Mobility, risk behavior and HIV/STI rates among female sex workers in Kaiyuan City, Yunnan Province, China
© Wang et al; licensee BioMed Central Ltd. 2010
Received: 9 October 2009
Accepted: 9 July 2010
Published: 9 July 2010
The mobility of female sex workers (FSWs) is a factor in the geographic spread of human immunodeficiency virus (HIV) and other sexually transmitted infections (STIs). This study describes FSW mobility patterns in a high risk area of China to identify factors associated with increased mobility, and to study the incidence and prevalence of HIV/STIs in this group.
270 FSWs recruited from a baseline cross-sectional study were invited to participate in a one-year monthly follow-up cohort study in Kaiyuan City, Yunnan Province, China from 2006 to 2007. Laboratory tests were conducted for HIV/STIs at baseline, 6 and 12 months.
A total of 117 (43.3%) FSWs moved to another city during the year. Risk factors for increased mobility included being from another city within Yunnan (adjusted hazard ratio [AHR] 1.67, 95% confidence interval [CI] 1.09-2.56), being from outside Yunnan (AHR 1.58, 95% CI 1.04-2.54), and working in lower risk entertainment establishments (AHR 1.55, 95% CI 1.03-2.35).
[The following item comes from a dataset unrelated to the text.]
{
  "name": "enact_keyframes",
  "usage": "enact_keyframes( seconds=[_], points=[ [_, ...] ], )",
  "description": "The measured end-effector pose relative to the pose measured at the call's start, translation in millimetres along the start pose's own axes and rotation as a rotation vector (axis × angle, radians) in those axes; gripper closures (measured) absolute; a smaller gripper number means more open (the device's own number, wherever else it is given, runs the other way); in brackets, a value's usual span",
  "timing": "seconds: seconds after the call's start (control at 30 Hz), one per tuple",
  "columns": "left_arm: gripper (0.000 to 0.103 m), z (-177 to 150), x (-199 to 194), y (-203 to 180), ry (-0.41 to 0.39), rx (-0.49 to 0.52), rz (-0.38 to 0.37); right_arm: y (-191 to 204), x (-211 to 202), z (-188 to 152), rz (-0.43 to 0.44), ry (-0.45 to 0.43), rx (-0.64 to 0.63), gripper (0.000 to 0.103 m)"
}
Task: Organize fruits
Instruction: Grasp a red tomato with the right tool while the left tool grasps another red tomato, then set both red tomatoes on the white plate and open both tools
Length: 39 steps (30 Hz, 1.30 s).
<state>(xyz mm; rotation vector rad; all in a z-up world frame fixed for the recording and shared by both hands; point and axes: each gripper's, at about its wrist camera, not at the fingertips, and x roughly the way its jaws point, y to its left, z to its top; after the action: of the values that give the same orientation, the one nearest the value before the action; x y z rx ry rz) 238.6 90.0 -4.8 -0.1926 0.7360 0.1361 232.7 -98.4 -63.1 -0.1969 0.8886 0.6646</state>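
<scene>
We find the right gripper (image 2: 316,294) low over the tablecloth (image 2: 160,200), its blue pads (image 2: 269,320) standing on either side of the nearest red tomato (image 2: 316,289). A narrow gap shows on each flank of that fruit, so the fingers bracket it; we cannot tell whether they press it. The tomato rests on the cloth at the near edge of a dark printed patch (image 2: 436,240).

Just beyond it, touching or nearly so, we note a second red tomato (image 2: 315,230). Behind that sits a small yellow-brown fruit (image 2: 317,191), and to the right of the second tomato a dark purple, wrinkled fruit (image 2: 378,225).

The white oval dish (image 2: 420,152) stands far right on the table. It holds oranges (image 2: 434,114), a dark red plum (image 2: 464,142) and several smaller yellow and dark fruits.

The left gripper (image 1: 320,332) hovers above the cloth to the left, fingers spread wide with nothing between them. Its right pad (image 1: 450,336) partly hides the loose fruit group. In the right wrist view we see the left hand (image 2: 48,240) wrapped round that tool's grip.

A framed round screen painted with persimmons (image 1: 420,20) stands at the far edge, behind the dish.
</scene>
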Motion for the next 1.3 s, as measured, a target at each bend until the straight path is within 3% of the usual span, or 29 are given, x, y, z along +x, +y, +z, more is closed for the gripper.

HIV-positive subjects, drug users and FSWs in higher risk venue were less likely to change residence, less likely to use condoms with clients, and earned less per client, but had more working locations and more clients each month.
The least mobile FSWs were from Kaiyuan, worked in higher risk venues, were more likely to use drugs and be HIV-infected. Because FSWs characteristics differ according to the venue at which they work, future prevention work should tailor programs according to venue with a particular focus on FSWs in higher risk venues.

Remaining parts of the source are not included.